The claim should also be reinstated against Herrick Feinstein (see Waggoner v Caruso, 68 AD3d 1, 6-7 [1st Dept 2009], affd 14 NY3d 874  [finding that sound policy considerations support the tolling of the statute of limitations under the continuous representation doctrine while the representation of the same matter in which the malpractice is alleged is ongoing]). This Court, in HNH Intl., Ltd. v Pryor Cashman Sherman & Flynn LLP (63 AD3d 534, 535 ), held that the statute of limitations was tolled as to a malpractice claim against a law firm because the attorney(s) who handled the case continued to represent the plaintiffs in the same matter, albeit while at different law firms. Additionally, the claim should be reinstated against Moritt Hock for the period from September 2012 through 2016, when Levine was a partner at the firm and was [*2]allegedly still representing plaintiffs in connection with the audits and tax litigation. The complaint sufficiently alleges that Levine, while at Moritt, continued to advise plaintiffs regarding the tax litigation and sufficiently alleges that but for Levine’s continued failure to properly advise them of the weaknesses of their case, they would have settled with the IRS to reduce their financial exposure and litigation costs.
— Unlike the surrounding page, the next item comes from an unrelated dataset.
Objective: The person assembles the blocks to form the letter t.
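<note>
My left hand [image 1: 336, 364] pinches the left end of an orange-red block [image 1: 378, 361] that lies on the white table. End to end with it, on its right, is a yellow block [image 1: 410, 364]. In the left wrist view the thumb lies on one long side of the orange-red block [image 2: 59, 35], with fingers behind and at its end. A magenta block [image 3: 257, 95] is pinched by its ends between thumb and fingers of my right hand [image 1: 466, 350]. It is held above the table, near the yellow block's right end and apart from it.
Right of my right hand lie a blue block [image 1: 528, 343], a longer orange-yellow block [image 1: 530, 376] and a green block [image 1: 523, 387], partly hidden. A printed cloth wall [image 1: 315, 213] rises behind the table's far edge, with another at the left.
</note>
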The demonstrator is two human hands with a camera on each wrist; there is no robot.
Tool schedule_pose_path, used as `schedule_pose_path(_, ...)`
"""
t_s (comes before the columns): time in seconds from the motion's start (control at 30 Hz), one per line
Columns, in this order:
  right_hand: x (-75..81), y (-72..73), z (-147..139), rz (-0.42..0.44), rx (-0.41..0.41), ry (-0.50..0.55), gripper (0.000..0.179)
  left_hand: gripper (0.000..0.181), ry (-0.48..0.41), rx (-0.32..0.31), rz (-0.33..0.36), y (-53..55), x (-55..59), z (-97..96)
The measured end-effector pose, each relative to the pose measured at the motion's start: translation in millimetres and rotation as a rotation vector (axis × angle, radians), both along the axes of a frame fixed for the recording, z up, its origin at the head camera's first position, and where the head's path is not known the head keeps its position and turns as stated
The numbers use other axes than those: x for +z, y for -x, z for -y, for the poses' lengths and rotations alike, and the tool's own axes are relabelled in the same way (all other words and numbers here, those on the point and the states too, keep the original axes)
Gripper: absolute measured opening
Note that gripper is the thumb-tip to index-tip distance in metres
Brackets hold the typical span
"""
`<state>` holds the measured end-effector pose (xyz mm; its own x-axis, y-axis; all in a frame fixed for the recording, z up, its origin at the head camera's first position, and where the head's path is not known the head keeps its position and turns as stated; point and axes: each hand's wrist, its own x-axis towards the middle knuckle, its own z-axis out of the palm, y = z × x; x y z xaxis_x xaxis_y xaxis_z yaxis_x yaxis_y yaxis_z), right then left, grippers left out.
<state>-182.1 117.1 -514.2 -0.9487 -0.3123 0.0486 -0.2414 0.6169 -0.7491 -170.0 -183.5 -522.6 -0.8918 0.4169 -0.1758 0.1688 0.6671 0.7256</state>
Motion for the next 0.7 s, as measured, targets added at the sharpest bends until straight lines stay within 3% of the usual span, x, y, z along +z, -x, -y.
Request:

While the complaint sufficiently states a cause of action for fraud, it is time barred. The statute of limitations for fraud is the greater of six years from when the cause of action accrued or two years from when the fraud was discovered or with reasonable diligence should have been discovered (CPLR 213). The cause of action for fraud accrued between 2002 and 2004 when plaintiffs entered into the allegedly fraudulent transactions (Kanterakis v Kanterakis, 125 AD3d 814, 816 [2d Dept 2015]; Hamrick v Schain Leifer Guralnick, 146 AD3d 606, 607 [1st Dept 2017], affg 2015 WL 5162542, at *4 [Sup Ct, NY County 2015]). Moreover, by 2014, plaintiffs were on notice that the IRS and NYDTF deemed the tax shelters in which they invested a tax avoidance scheme, that defendants Levine and Katz were self-dealing with regard to these tax shelters of questionable legitimacy that they promoted to plaintiffs, and that Levine was involved in other alleged illegal tax schemes. “Where the circumstances are such as to suggest to a person of ordinary intelligence the probability that he has been defrauded, a duty of inquiry arises, and if he omits that inquiry when it would have developed the truth, . . . knowledge of the fraud will be imputed to him” (Aozora Bank, Ltd. v Credit Suisse Group, 144 AD3d 437, 438 [1st Dept 2016], quoting Gutkin v Siegal, 85 AD3d 687, 688 [1st Dept 2011]). Here, plaintiffs had information suggesting they had been defrauded but failed to allege any facts demonstrating that they engaged in “the exercise of reasonable diligence.” Thus, knowledge of the fraud is imputed to plaintiffs (id. at 439-440), and because they did not commence this action until more than two years later, in February 2017, the fraud claim is time-barred. Moreover, since the fraud claim is time-barred, the claim for conspiracy to commit fraud, which is not an independent cause of action in New York, is not viable (EVEMeta, LLC v Siemens Convergence Creators Corp., 173 AD3d 551, 553 [1st Dept 2019]).”